▶ [WHAT YOU ARE ASKED TO DO] Bring together all lines from the listing below that contain the string "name".
»»
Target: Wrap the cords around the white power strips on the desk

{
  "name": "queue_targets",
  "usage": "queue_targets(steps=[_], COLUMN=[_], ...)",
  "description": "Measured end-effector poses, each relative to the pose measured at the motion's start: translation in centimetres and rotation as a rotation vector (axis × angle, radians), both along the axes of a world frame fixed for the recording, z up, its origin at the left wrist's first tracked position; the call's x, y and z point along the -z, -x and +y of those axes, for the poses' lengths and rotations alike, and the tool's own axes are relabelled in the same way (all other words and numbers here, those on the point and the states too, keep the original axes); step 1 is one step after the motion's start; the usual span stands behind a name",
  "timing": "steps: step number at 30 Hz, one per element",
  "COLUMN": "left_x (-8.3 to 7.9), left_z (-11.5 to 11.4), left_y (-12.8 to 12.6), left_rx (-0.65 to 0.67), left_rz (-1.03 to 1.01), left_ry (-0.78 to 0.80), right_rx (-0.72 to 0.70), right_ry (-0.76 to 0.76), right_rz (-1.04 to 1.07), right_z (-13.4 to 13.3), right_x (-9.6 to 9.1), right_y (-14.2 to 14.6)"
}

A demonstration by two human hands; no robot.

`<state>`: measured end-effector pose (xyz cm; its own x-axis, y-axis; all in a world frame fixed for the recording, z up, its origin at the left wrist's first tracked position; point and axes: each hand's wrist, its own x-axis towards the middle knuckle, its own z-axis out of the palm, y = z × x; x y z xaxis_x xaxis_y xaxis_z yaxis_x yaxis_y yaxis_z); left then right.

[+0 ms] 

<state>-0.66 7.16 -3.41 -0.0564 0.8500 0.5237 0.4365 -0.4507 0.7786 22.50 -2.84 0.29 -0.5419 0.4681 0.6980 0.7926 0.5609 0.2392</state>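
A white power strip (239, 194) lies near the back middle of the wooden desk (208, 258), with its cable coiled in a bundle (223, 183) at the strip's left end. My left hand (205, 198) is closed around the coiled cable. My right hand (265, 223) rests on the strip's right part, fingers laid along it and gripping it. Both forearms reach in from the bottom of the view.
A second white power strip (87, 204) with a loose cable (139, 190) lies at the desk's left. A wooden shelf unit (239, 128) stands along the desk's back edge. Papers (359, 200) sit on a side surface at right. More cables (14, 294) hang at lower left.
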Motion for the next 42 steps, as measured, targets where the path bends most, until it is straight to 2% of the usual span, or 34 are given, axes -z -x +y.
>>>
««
▶ [RESPONSE TO THIS TASK]
  "name": "queue_targets",
  "description": "Measured end-effector poses, each relative to the pose measured at the motion's start: translation in centimetres and rotation as a rotation vector (axis × angle, radians), both along the axes of a world frame fixed for the recording, z up, its origin at the left wrist's first tracked position; the call's x, y and z point along the -z, -x and +y of those axes, for the poses' lengths and rotations alike, and the tool's own axes are relabelled in the same way (all other words and numbers here, those on the point and the states too, keep the original axes); step 1 is one step after the motion's start; the usual span stands behind a name",

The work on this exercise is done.